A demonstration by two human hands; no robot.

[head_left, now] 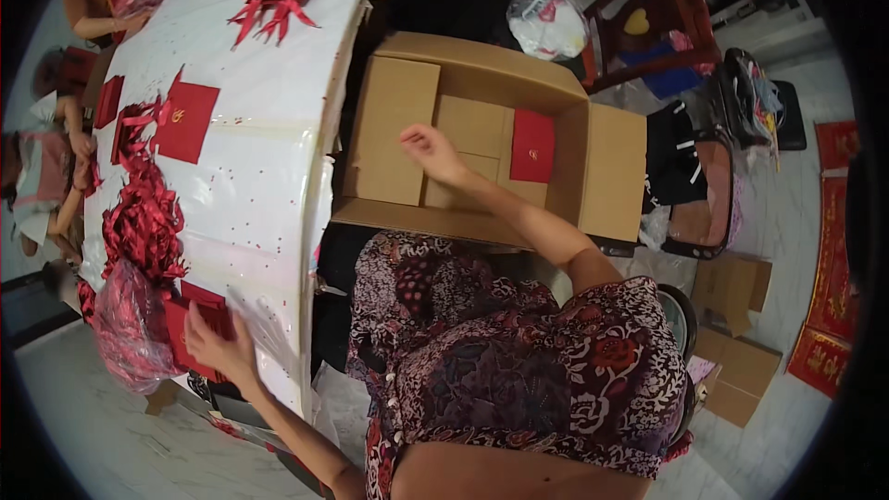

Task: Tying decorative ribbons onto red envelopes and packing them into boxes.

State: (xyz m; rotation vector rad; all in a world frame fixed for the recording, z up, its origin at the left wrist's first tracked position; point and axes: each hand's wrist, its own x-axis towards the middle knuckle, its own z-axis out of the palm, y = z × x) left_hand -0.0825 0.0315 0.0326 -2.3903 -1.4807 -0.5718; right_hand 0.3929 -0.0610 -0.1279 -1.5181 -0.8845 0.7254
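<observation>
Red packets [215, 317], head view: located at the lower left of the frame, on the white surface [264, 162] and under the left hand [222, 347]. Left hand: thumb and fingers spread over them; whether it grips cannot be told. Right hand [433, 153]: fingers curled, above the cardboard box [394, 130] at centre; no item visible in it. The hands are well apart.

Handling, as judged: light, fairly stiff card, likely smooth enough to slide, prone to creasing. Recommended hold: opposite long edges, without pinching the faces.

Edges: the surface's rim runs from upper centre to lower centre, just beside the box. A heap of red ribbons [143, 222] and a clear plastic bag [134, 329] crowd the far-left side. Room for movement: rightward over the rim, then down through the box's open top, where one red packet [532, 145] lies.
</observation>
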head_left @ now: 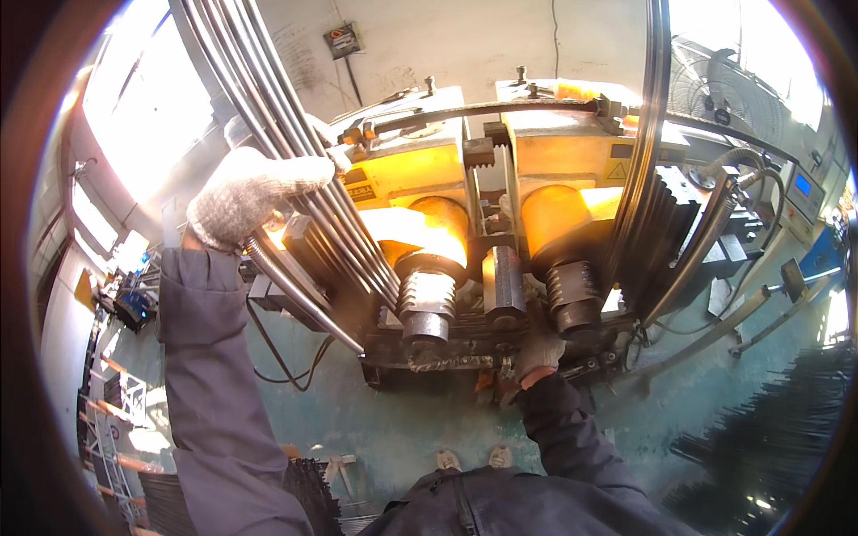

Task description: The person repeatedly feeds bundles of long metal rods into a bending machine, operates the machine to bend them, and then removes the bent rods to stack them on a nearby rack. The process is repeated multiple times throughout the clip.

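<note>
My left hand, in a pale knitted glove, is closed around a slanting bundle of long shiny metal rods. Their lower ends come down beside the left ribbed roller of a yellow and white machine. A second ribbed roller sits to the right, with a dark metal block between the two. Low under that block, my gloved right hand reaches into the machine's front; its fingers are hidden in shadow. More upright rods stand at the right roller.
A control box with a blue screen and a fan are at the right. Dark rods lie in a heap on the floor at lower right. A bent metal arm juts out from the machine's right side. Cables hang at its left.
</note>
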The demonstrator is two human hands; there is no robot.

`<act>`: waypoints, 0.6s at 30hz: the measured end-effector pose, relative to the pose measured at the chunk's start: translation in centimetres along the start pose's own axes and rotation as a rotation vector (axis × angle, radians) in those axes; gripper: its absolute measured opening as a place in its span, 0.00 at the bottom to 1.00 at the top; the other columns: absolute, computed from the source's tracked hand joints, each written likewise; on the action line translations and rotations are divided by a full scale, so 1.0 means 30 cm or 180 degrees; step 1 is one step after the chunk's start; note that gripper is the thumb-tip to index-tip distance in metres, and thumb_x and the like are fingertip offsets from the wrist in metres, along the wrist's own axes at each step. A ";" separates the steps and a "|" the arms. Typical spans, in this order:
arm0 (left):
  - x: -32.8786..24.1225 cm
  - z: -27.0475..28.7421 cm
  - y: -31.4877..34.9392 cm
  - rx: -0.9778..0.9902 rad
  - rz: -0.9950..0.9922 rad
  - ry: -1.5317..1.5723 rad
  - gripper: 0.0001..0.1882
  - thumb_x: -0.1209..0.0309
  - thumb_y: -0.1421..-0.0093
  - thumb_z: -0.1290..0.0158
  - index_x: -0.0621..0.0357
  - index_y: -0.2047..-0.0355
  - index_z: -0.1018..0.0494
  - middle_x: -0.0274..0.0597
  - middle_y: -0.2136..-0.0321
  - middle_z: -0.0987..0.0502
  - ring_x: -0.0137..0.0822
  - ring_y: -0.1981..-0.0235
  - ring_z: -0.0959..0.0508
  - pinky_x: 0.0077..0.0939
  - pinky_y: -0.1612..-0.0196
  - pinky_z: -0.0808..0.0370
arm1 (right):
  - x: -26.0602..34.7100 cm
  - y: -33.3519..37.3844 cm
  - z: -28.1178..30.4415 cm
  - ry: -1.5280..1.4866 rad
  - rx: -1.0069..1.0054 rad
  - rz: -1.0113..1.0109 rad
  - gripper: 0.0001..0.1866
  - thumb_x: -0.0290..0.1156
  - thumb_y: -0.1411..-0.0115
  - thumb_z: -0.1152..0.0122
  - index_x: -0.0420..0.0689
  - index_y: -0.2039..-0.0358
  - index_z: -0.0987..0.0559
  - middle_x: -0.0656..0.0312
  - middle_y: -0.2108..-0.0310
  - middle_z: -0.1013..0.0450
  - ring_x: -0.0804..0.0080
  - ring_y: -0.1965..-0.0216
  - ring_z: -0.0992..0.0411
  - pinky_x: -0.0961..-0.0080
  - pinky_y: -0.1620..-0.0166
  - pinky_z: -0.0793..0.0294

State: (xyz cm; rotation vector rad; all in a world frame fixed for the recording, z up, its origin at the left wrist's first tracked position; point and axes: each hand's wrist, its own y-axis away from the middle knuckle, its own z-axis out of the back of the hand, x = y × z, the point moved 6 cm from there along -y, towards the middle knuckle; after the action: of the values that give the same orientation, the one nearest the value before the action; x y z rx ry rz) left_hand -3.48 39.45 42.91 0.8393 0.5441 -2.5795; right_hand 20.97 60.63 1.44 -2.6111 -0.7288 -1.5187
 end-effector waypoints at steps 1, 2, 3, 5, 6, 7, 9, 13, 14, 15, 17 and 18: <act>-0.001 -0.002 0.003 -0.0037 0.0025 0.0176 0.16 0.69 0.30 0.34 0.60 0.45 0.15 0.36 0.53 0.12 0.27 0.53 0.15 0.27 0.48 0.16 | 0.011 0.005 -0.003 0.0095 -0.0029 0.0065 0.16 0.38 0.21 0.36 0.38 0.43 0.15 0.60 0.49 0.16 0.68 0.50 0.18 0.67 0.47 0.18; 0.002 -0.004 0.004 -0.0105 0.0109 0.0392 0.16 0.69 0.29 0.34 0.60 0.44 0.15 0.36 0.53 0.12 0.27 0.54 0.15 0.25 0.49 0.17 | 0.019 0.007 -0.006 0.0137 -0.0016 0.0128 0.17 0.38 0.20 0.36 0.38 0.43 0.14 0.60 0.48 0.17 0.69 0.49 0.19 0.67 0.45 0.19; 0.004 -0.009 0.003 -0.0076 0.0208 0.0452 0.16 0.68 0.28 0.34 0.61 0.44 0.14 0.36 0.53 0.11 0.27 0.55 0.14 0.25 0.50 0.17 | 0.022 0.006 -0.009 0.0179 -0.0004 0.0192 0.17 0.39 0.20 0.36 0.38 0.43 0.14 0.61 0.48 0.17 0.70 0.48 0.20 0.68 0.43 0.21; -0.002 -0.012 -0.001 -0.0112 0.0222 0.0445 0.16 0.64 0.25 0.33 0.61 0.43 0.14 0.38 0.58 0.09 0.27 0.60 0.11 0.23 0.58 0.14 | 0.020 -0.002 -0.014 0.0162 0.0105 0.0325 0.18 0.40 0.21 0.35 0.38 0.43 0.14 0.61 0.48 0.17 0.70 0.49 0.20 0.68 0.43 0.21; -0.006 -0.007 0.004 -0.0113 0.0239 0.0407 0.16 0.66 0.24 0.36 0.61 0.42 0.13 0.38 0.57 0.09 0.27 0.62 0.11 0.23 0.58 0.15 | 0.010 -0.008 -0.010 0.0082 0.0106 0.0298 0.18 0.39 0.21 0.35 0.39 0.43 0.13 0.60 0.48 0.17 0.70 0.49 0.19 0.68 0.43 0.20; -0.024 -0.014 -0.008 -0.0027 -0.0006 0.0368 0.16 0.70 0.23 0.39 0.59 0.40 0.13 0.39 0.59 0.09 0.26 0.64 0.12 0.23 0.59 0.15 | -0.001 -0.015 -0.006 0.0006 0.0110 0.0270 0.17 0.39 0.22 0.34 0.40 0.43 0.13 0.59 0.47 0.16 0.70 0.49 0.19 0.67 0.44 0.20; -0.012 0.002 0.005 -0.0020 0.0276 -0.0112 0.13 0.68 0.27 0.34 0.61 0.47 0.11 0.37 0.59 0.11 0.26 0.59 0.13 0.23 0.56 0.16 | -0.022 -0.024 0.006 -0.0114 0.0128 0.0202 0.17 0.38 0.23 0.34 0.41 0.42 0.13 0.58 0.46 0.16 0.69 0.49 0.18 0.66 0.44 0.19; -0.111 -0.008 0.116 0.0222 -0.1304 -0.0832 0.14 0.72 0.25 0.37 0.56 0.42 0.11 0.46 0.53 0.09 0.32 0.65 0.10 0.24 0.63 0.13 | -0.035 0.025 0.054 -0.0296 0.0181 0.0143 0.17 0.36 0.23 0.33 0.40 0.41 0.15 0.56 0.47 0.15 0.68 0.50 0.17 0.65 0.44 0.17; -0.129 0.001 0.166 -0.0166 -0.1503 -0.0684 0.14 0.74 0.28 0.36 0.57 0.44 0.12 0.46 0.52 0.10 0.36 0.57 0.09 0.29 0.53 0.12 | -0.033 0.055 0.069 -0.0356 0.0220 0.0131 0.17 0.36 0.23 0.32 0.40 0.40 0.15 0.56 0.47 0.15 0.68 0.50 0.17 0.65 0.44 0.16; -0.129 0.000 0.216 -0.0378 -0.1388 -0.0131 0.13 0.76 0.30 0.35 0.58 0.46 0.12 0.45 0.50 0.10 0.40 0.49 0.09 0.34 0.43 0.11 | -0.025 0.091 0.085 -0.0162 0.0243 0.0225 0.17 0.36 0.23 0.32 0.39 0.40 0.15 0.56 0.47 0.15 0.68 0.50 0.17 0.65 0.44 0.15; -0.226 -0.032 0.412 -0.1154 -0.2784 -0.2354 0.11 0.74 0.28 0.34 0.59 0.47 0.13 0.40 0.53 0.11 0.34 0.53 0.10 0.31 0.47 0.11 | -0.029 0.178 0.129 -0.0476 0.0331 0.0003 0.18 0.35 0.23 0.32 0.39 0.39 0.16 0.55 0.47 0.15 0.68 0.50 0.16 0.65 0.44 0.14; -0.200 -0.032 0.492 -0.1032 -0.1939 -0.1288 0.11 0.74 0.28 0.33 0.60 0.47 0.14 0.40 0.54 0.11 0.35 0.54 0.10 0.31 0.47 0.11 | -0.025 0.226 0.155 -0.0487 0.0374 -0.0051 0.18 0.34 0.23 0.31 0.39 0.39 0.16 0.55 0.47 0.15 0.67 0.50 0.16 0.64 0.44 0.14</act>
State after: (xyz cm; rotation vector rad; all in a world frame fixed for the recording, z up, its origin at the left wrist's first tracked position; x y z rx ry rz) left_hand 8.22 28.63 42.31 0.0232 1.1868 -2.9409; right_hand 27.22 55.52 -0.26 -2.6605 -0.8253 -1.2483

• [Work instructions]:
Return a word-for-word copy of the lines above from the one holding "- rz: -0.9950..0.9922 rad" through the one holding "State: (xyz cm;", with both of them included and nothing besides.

• [Result]:
  - rz: -0.9950..0.9922 rad
  - ry: -1.5317..1.5723 rad
  - gripper: 0.0001..0.1882
  - thumb_x: -0.1209..0.0309
  - thumb_y: -0.1421..-0.0093
  - thumb_z: -0.1290..0.0158
  - index_x: -0.0621..0.0357
  - index_y: -0.2047..-0.0355
  - index_z: -0.1018..0.0494
  - middle_x: -0.0274..0.0597
  - middle_y: -0.2136..-0.0321
  - middle_z: -0.0987..0.0502
  - ring_x: -0.0137..0.0822
  - ring_y: -0.1981..-0.0235
  - ring_z: -0.0959..0.0508
  - pinky_x: 0.0077..0.0939
  - pinky_y: -0.1612..-0.0196
  - pinky_z: -0.0808..0.0370
arm1 (right):
  - x: -26.0602..34.7100 cm
  - y: -33.3519..37.3844 cm
  - z: -28.1178..30.4415 cm
  - ry: -1.5280..1.4866 rad
  - rx: -1.0069..1.0054 rad
  - rz: -1.0113..1.0109 rad
  - gripper: 0.0001..0.1866
  - thumb_x: -0.0290..0.1156
  - thumb_y: -0.1411..-0.0115
  - thumb_z: -0.1152..0.0122
  - index_x: -0.0420..0.0689
  - index_y: -0.2039..-0.0358
  - index_z: -0.0987..0.0559
  - middle_x: -0.0656..0.0312
  - middle_y: -0.2108..-0.0310
  - middle_z: -0.1013..0.0450
  - ring_x: -0.0804..0.0080
  - ring_y: -0.1965..-0.0216
  - ring_z: -0.0992..0.0411
  - pinky_x: -0.0961..-0.0080
  - pinky_y: -0.1620..-0.0166
  - pinky_z: -0.0793..0.0294

State: (xyz cm; rotation vector rad; all in a world frame fixed for the recording, z up, its origin at the left wrist's first tracked position; point and axes: each hand's wrist, its own y-axis away from the middle knuckle, its own z-axis out of the back of the hand, x = y × z, the point moved 6 cm from there along -y, towards the middle knuckle; after the action: of the values that give the same orientation, the one nearest the value before the action; x y z rx ry rz) left_hand -3.48 39.45 42.91 0.8393 0.5441 -2.5795; right_hand 20.97 60.63 1.44 -2.6111 -0.7288 -1.5187

For this exercise, the answer is now complete.